Spamming using Zombie Nets

Spamming using Zombie Nets 2004-08-03

Posted by clype in Gizmo.
trackback

There is a good chance that your home computer has been 'hijacked' by 'Spammers' if you have one of the Broadband net links, especially when not using a 'firewall' or 'anti-virus' software to protect your PC.

Even if you use 'anti-virus' software but do not keep it up to date, there is every possibility that you are helping to keep 'Spam' alive and spreading.

You could also be helping 'Spammers' if you are one of those people that open up 'attachments' on e-mail messages that turn out to contain 'viruses', rather than the pictures you were promised in a subject line.

'Spammers' are actively seeking out and 'hijacking' home PCs to act as remotely controlled 'relays', or 'Zombies', that pass on their unwanted messages.

'Viruses' such as 'MSBlaster', 'Agobot', 'MyDoom' and 'Sobig' were all written with the aim of converting home PCs to the 'Spammers'' cause. And they have succeeded in huge numbers.

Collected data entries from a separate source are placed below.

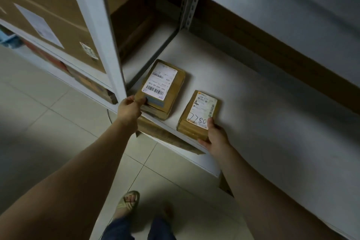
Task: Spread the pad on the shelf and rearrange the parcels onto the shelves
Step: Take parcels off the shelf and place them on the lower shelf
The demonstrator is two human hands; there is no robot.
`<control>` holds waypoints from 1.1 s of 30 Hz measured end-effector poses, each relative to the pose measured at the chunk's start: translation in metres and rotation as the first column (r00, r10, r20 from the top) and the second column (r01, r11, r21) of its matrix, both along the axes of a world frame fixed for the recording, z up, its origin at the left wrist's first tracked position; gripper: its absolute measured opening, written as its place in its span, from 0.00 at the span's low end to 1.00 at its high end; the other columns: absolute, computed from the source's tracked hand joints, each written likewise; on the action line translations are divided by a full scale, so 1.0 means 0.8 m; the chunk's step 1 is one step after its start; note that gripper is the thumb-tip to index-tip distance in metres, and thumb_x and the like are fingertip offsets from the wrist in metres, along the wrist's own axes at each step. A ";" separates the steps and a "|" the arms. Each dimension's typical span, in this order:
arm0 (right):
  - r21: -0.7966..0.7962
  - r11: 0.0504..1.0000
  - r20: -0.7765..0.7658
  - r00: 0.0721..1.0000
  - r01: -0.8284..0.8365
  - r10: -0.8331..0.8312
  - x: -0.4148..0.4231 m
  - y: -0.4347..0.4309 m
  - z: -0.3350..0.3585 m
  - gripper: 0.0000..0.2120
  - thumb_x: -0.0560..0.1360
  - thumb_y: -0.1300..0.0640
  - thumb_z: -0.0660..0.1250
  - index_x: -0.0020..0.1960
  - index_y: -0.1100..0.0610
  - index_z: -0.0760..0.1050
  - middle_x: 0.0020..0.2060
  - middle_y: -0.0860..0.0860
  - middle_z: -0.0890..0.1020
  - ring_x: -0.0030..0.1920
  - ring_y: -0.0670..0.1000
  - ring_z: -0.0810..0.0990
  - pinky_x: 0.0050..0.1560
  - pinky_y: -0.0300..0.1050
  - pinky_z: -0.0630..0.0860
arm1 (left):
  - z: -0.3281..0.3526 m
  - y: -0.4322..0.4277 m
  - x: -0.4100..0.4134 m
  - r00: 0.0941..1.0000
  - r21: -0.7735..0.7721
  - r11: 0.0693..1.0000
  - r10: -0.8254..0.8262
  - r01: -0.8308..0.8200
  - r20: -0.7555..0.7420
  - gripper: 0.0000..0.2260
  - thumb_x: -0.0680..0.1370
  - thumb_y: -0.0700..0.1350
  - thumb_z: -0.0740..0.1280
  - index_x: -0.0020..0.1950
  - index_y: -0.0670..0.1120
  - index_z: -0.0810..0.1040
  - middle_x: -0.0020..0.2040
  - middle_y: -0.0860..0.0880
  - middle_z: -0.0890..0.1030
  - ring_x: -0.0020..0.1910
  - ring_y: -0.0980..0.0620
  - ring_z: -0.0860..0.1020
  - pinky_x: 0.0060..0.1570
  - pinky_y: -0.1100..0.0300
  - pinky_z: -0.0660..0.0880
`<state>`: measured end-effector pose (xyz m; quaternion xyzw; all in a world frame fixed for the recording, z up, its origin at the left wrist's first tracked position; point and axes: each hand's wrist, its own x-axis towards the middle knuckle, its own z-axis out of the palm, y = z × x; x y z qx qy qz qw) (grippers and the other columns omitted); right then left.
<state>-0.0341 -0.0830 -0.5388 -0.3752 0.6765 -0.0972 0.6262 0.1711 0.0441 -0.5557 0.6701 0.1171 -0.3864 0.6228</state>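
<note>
Two small brown cardboard parcels lie side by side on a white pad that covers the shelf. The left parcel carries a white barcode label, and my left hand grips its near left corner. The right parcel has a label with handwritten digits. My right hand holds its near right corner, thumb on the label. Both parcels rest flat near the shelf's front edge.
A white metal upright stands just left of my left hand. A large cardboard box fills the neighbouring bay. The upper shelf overhangs. Brown cardboard shows below the shelf edge. My sandalled foot stands on tiled floor.
</note>
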 end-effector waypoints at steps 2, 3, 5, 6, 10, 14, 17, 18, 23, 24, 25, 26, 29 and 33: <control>-0.002 1.000 0.034 0.999 0.020 -0.020 0.022 0.002 -0.001 0.19 0.81 0.44 0.59 0.64 0.57 0.73 0.58 0.55 0.78 0.59 0.57 0.77 0.42 0.47 0.83 | -0.006 0.000 0.003 1.000 -0.019 0.999 0.026 -0.026 -0.003 0.04 0.78 0.40 0.69 0.46 0.46 0.75 0.43 0.48 0.79 0.46 0.50 0.78 0.43 0.62 0.75; -0.006 1.000 0.051 0.998 0.029 -0.029 0.032 0.003 0.001 0.19 0.81 0.45 0.59 0.64 0.56 0.73 0.58 0.55 0.79 0.60 0.57 0.77 0.42 0.46 0.83 | -0.008 0.000 0.006 0.999 -0.012 0.999 0.042 -0.042 -0.011 0.05 0.77 0.40 0.70 0.50 0.43 0.76 0.46 0.46 0.80 0.48 0.49 0.79 0.45 0.61 0.76; -0.028 0.999 0.059 0.998 0.030 -0.028 0.050 0.006 0.000 0.16 0.82 0.48 0.59 0.65 0.56 0.73 0.60 0.55 0.79 0.61 0.57 0.78 0.40 0.46 0.83 | -0.013 -0.004 0.011 0.993 0.022 0.993 0.117 -0.116 -0.025 0.16 0.76 0.42 0.72 0.60 0.39 0.73 0.55 0.43 0.79 0.55 0.46 0.80 0.49 0.59 0.78; -0.052 0.998 0.046 0.999 0.024 -0.021 0.057 0.006 -0.002 0.15 0.82 0.51 0.59 0.66 0.56 0.72 0.61 0.55 0.79 0.61 0.57 0.78 0.41 0.46 0.83 | -0.013 -0.005 0.013 0.986 0.060 0.984 0.168 -0.167 -0.016 0.18 0.75 0.43 0.72 0.61 0.39 0.71 0.57 0.43 0.77 0.56 0.46 0.79 0.50 0.58 0.78; -0.124 0.991 -0.003 0.999 -0.044 0.044 0.072 0.017 -0.014 0.19 0.81 0.65 0.58 0.70 0.53 0.67 0.64 0.53 0.75 0.59 0.54 0.75 0.55 0.54 0.81 | -0.010 -0.012 0.020 0.957 0.106 0.951 0.290 -0.290 0.014 0.17 0.76 0.45 0.73 0.56 0.46 0.65 0.59 0.43 0.73 0.53 0.46 0.75 0.51 0.60 0.75; -0.119 0.990 0.003 0.997 -0.070 0.071 0.071 0.030 -0.018 0.21 0.81 0.64 0.58 0.72 0.50 0.65 0.66 0.53 0.75 0.65 0.57 0.75 0.57 0.53 0.81 | -0.012 -0.011 0.024 0.964 0.114 0.958 0.267 -0.264 -0.017 0.17 0.76 0.46 0.72 0.55 0.47 0.64 0.58 0.44 0.72 0.54 0.47 0.74 0.50 0.61 0.73; -0.115 0.982 -0.040 0.988 -0.151 0.147 0.062 0.032 -0.011 0.21 0.82 0.60 0.59 0.73 0.47 0.63 0.58 0.48 0.78 0.61 0.54 0.77 0.62 0.57 0.77 | -0.007 -0.009 0.022 0.966 0.090 0.971 0.231 -0.222 -0.118 0.18 0.77 0.46 0.71 0.59 0.47 0.64 0.62 0.44 0.72 0.57 0.46 0.77 0.53 0.60 0.77; -0.106 0.978 -0.050 0.983 -0.179 0.175 0.060 0.033 -0.006 0.22 0.82 0.58 0.59 0.73 0.45 0.61 0.53 0.46 0.78 0.61 0.54 0.77 0.63 0.58 0.76 | -0.001 -0.011 0.018 0.952 0.059 0.973 0.231 -0.224 -0.200 0.19 0.78 0.45 0.70 0.62 0.46 0.64 0.62 0.44 0.73 0.57 0.45 0.79 0.54 0.57 0.79; -0.112 0.964 -0.135 0.964 -0.243 0.227 0.061 0.028 0.011 0.22 0.82 0.54 0.58 0.74 0.45 0.59 0.68 0.50 0.72 0.65 0.56 0.73 0.51 0.51 0.80 | 0.013 -0.030 0.002 0.940 0.058 0.985 0.171 -0.161 -0.295 0.22 0.79 0.46 0.68 0.69 0.42 0.65 0.62 0.41 0.78 0.49 0.45 0.82 0.27 0.58 0.81; -0.127 0.962 -0.155 0.962 -0.243 0.223 0.060 0.025 0.009 0.21 0.82 0.53 0.58 0.74 0.46 0.59 0.69 0.51 0.72 0.63 0.56 0.73 0.51 0.51 0.80 | 0.010 -0.032 0.000 0.939 0.066 0.984 0.177 -0.165 -0.294 0.22 0.79 0.47 0.68 0.69 0.43 0.65 0.63 0.40 0.77 0.51 0.44 0.82 0.27 0.55 0.81; -0.141 0.956 -0.177 0.956 -0.259 0.233 0.060 0.023 0.009 0.20 0.82 0.53 0.58 0.73 0.46 0.60 0.68 0.50 0.72 0.62 0.55 0.74 0.51 0.52 0.80 | 0.008 -0.033 0.001 0.941 0.070 0.983 0.181 -0.167 -0.287 0.22 0.79 0.47 0.68 0.69 0.44 0.64 0.63 0.40 0.77 0.53 0.43 0.81 0.27 0.53 0.81; -0.149 0.949 -0.194 0.949 -0.278 0.248 0.058 0.023 0.004 0.20 0.82 0.54 0.59 0.73 0.45 0.61 0.67 0.50 0.73 0.60 0.55 0.74 0.51 0.52 0.80 | 0.005 -0.032 -0.001 0.943 0.070 0.983 0.184 -0.171 -0.277 0.22 0.79 0.47 0.67 0.69 0.44 0.64 0.63 0.40 0.76 0.55 0.42 0.80 0.27 0.52 0.81; -0.164 0.941 -0.186 0.946 -0.298 0.267 0.057 0.026 -0.007 0.22 0.82 0.55 0.58 0.73 0.40 0.62 0.64 0.45 0.74 0.57 0.52 0.76 0.51 0.54 0.81 | -0.004 -0.033 -0.005 0.950 0.064 0.977 0.214 -0.204 -0.228 0.22 0.79 0.48 0.68 0.69 0.44 0.64 0.63 0.40 0.76 0.54 0.41 0.80 0.28 0.53 0.81; -0.213 0.921 -0.176 0.940 -0.327 0.293 0.059 0.031 -0.011 0.25 0.83 0.58 0.56 0.76 0.41 0.58 0.60 0.43 0.74 0.50 0.46 0.77 0.57 0.56 0.80 | -0.012 -0.025 -0.007 0.951 0.068 0.975 0.222 -0.212 -0.217 0.23 0.78 0.49 0.70 0.67 0.44 0.65 0.61 0.41 0.77 0.55 0.42 0.80 0.33 0.51 0.83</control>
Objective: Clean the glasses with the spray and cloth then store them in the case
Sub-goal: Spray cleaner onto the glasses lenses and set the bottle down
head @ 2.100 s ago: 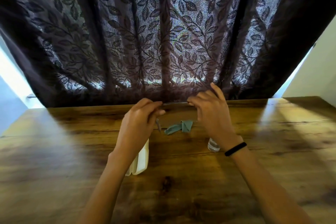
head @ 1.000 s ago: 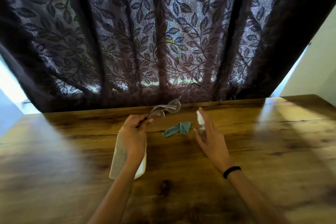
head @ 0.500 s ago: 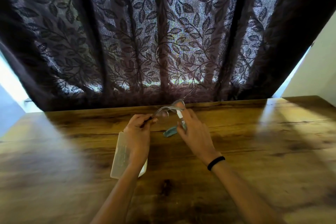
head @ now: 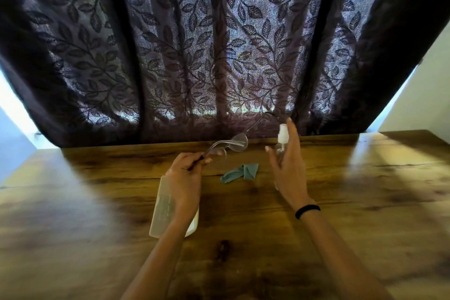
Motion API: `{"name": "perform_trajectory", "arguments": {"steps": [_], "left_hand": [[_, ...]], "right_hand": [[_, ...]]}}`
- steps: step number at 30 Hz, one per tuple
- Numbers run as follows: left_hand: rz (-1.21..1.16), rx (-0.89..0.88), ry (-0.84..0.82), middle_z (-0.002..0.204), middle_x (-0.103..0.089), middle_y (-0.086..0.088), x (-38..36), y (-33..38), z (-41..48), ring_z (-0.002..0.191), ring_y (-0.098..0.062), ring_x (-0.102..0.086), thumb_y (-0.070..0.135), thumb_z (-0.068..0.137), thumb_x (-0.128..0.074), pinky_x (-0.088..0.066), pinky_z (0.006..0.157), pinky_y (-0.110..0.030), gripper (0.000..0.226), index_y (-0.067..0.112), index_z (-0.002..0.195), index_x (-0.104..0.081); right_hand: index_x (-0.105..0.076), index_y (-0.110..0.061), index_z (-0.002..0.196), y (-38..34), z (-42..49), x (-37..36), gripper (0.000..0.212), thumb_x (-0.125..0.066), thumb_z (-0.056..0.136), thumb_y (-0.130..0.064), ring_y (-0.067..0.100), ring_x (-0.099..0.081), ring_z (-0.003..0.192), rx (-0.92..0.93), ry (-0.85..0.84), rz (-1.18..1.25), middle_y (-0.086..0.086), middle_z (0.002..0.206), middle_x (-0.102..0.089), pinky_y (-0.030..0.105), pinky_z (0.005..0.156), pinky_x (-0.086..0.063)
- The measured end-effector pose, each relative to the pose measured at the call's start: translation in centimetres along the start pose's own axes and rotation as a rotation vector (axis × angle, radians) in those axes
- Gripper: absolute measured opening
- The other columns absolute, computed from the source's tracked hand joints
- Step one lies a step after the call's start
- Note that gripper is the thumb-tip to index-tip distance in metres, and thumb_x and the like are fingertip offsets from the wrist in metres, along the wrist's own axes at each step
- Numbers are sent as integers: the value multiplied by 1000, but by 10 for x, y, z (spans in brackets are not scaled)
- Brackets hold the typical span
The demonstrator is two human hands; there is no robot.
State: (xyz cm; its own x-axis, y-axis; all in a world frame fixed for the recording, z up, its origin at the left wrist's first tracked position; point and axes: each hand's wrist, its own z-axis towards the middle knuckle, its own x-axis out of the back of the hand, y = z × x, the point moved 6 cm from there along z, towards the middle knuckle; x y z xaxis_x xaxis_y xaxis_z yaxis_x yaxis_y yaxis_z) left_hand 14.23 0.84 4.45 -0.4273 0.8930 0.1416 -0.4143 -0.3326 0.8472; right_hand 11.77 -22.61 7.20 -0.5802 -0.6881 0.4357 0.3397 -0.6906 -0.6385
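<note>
My left hand [head: 186,173] pinches one temple arm of the clear glasses [head: 231,145] and holds them up above the table, lenses pointing right, the other arm sticking up toward the curtain. My right hand [head: 288,165] grips a small clear spray bottle [head: 282,139] with a white nozzle, index finger raised beside the top, a short gap to the right of the lenses. A crumpled teal cloth [head: 239,173] lies on the table between my hands. The pale translucent case [head: 163,209] lies under my left wrist, partly hidden.
The wooden table [head: 243,251] fills the lower view. A dark leaf-patterned curtain [head: 219,44] hangs along its far edge. A white wall [head: 428,95] stands at the right. A black band [head: 307,210] circles my right wrist.
My right hand left the glasses, picked up the spray bottle from the table, brought it close to the lenses, then drew it right. My left hand keeps the glasses raised.
</note>
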Motion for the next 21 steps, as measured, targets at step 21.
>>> {"name": "perform_trajectory", "arguments": {"steps": [21], "left_hand": [[-14,40,37,81,-66,3,3,1,-1,73,1,-62,-2,72,-69,-50,68,-9,26,19,88,-69]], "right_hand": [[-17,-29,141,32,-39,22,78,-67,80,-31,6,-29,123,-174,109,49,0,140,-23,21,100,-31]]}}
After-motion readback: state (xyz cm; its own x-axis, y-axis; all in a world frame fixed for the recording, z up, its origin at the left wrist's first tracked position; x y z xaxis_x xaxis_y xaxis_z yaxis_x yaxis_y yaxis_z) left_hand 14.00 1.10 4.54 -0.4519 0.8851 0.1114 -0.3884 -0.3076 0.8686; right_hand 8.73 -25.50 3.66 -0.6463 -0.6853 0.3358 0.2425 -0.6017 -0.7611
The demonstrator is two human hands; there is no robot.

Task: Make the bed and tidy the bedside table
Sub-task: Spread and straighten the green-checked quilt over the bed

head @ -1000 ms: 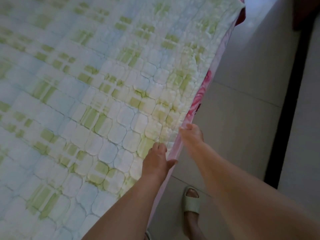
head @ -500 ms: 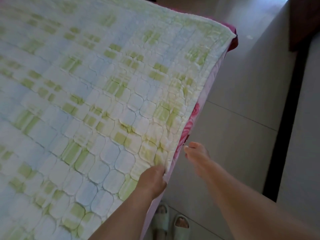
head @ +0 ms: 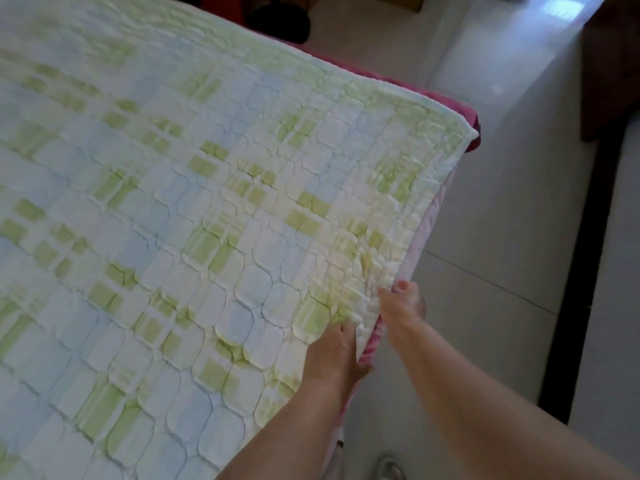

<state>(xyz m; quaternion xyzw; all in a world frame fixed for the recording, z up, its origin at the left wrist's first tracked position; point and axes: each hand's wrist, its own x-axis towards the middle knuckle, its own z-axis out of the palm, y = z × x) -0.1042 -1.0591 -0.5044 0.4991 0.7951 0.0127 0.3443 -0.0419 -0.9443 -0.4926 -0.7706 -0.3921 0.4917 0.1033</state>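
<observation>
One item lies nearest me: a pale slipper (head: 391, 468) on the tiled floor (head: 502, 220). Left hand (head: 333, 356): fingers curled together over the side edge of the quilt (head: 207, 209), thumb at the rim against the pink floral sheet (head: 373, 342). It grips that edge. Right hand (head: 404, 304), just beyond and close beside the left: thumb and fingertips closed in a pinch on the same edge, with the cloth puckered around the hold. Quilt condition: green, blue and white checks, spread across the bed top, its border running along the bed's side to the far corner. The pink sheet shows below that border, and a darker red fabric (head: 473, 123) shows at the corner. Farther off: a black strip (head: 585, 271) crossing the floor, dark wooden furniture (head: 613, 71), and a dark round object (head: 280, 20) too blurred to identify.
</observation>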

So much so that law enforcement agencies report that 'Zombie' nets can now be hired by the hour to pass on 'Spam' or other unwanted messages.

Huge army.

Technology firm 'Sandvine' estimates that 1 per cent of all the active hosts on the net could be compromised. That means potentially millions of computers waiting to act on the instructions of their 'Spam'-sending 'masters'.

'85 per cent of e-mail leaving "Broadband" residential networks is likely to be "spam"', said Mr.Tom Donnelly, founder of 'Sandvine'.

He reached this estimate by analysing traffic from customers for the tell-tale signs of 'Spam' sent by 'infected' machines.

It is easy to check the scale of infection on many 'Broadband' networks thanks to sites such as 'SenderBase'.

This site shows the number of messages flowing through particular net addresses.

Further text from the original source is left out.